Sie ist gar nicht so schwer

Heute wollen viele Menschen in Amerika ganz bewusst etwas gegen dieses Problem tun: Der 6. September ist dort der Anti-Prokrastinations-Tag. Als ich das gehört hab, hab ich gedacht: Da mach ich auch hier in Hessen mit. Ich will einen neuen Anlauf nehmen, um meine Aufschieberei besser in den Griff zu kriegen.

Das könnte klappen. Denn ich weiß ja letztlich: Beim Aufschieben geht es oft nicht um Faulheit, sondern um Angst vor der Aufgabe. Aus Perfektionismus. Wenn ich etwas vor mir herschieb, lieg ich nur selten faul auf dem Sofa. Sondern racker mich an nebensächlichen Stellvertreter-Aktionen ab. Wenn ich mich dann doch an die eigentliche Aufgabe herantrau, stell ich oft fest: Sie ist gar nicht so schwer, wie ich gedacht hab.

Nur aus der Ferne groß

Wie kann ich das bloß mir selber klarmachen? Mir ist dazu als Gedankenhilfe die Figur des „Scheinriesen“ im bekannten Kinderbuch „Jim Knopf“ von Michael Ende eingefallen: Dort wird erzählt: Der freundliche Scheinriese namens Tur Tur lebt einsam in der Wüste, weil sich viele Menschen vor seiner scheinbaren Größe fürchten. Und Abstand halten. In Wirklichkeit ist er aber nur aus der Ferne groß. Wenn man sich ihm nähert, wird er immer kleiner.
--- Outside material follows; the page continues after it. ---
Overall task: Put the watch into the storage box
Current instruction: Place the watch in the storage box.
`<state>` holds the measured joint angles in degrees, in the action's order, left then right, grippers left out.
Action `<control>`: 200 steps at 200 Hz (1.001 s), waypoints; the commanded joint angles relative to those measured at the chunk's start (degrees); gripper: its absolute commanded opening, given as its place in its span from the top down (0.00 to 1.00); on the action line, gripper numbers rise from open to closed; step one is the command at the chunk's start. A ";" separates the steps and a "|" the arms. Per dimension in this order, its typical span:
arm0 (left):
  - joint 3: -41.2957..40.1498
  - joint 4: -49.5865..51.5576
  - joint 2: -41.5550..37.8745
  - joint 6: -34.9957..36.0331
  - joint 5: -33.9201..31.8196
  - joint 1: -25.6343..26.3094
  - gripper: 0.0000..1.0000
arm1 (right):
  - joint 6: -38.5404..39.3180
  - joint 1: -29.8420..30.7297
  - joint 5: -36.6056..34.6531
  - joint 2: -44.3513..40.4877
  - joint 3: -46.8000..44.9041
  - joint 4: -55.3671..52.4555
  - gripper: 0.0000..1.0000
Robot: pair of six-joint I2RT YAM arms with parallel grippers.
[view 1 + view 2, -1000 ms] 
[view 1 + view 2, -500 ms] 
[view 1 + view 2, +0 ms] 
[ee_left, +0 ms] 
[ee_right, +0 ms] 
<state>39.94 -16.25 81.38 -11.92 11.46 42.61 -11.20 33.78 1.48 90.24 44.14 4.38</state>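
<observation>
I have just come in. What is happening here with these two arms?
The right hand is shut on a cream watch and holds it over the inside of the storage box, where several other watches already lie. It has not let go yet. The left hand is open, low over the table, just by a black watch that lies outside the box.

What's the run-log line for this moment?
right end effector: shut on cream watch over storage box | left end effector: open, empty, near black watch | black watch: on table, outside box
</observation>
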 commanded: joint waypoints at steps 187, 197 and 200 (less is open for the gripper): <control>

Bis man schließlich auf ihn trifft und feststellt: Er ist in Wirklichkeit ganz gewöhnlich groß.

Auf ein Normalmaß schrumpfen

Den Scheinriesen will ich jetzt mal als geistigen Wegbegleiter nehmen, wenn ich meine Aufschiebe-Marotte angehe. Und Aufgaben einfach mal ohne Ausflüchte erledigen will. Der Gedanke tut mir jetzt schon gut, denn ich kann mir vorstellen: Viele Aufgaben werden ganz genauso auf ein Normalmaß schrumpfen, wenn ich mich ihnen nähere. Hauptsache, ich bin nicht zu perfektionistisch. Und fang einfach an.